Une vague de vandalisme qui interroge la gestion territoriale
Depuis la mi-mai, la Dordogne fait face à une série préoccupante d’actes de vandalisme. Vingt points d’apport volontaire (PAV) du SMD3 ont été incendiés dans l’agglomération de Périgueux et à Saint-Astier en l’espace d’un mois. Un phénomène qui dépasse largement le simple débordement juvénile et révèle des tensions plus profondes dans nos territoires.
Ces bornes à déchets ne sont pas des équipements anodins. Elles représentent l’engagement des collectivités à moderniser la gestion des déchets, à responsabiliser les citoyens et à maintenir l’hygiène publique. Leur destruction systématique pose donc une question légitime : qu’est-ce qui pousse des individus à s’en prendre ainsi à des infrastructures essentielles ?
L’expression d’une « rage » contre les décisions publiques
Pascal Protano, président du syndicat de gestion des déchets SMD3, offre une analyse révélatrice. Il évoque « l’expression d’une rage » de certains usagers, parlant même de ces actes comme étant « une réaction au fait qu’on gagne tous les procès ». Cette formule sibylline suggère des contentieux antérieurs entre le syndicat et des opposants à sa politique de gestion des déchets.
Cet aveu est symptomatique d’une réalité que les autorités peinent à reconnaître : lorsqu’une collectivité impose des décisions sans consensus suffisant avec les habitants, même si elle triomphe juridiquement, elle accumule de la frustration. Cette frustration, elle s’exprime alors autrement — par le vandalisme, par la destruction d’équipements publics.

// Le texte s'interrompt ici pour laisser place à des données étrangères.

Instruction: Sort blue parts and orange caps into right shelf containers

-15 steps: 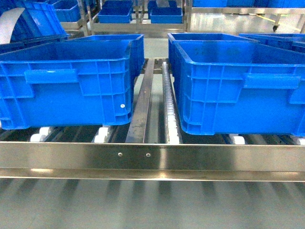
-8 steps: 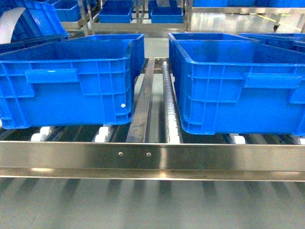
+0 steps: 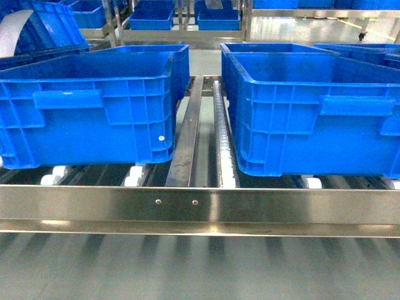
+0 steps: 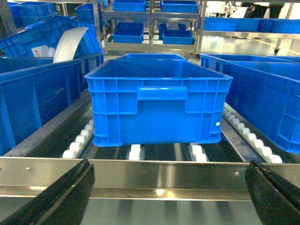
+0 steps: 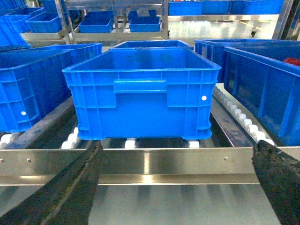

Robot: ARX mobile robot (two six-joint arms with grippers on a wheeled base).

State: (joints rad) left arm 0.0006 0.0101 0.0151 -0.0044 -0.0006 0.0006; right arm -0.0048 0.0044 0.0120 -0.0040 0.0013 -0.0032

Une question de proximité et de légitimité
En Nouvelle-Aquitaine, comme ailleurs en France, les citoyens réclament davantage de proximité dans les décisions qui les concernent directement. La gestion des déchets en est un exemple flagrant : cela touche au quotidien, à l’environnement immédiat, à la qualité de vie locale. Quand une décision est imposée d’en haut sans dialogue véritable, quand on « gagne tous les procès » selon les propres termes du président du SMD3, on ne gagne pas la paix sociale.
Le territoire dordognien méritait une approche différente. Avant de multiplier les PAV, il aurait fallu construire un vrai consensus. Écouter les inquiétudes des habitants concernant l’accès, la commodité ou l’impact environnemental de ces installations. Associer les communes de proximité aux décisions, pas simplement les informer après coup.
Un défi sécuritaire et démocratique
Au-delà de l’aspect matériel — le coût des bornes remplacées et de leur surveillance — c’est un problème de gouvernance territoriale qui se dessine. Les autorités publiques doivent comprendre que la légalité juridique ne suffit pas. La légitimité politique, elle, se construit par le dialogue, la transparence et la prise en compte réelle des préoccupations locales.
Le SMD3 devra réfléchir à sa stratégie. Continuer à imposer des décisions en s’appuyant sur des victoires en justice, c’est risquer de nourrir davantage cette « rage » que décrit son président. Mieux vaudrait une véritable concertation territoriale, des ajustements basés sur l’écoute, et une communication claire sur les enjeux environnementaux réels.
En attendant, la sécurité des installations doit être renforcée. Mais ce n’est qu’un palliatif. Le vrai défi, c’est de reconstruire une confiance entre les citoyens dordogniens et ceux qui gèrent leurs services publics. Cela commence par reconnaître que, oui, on peut gagner un procès et perdre la paix sociale.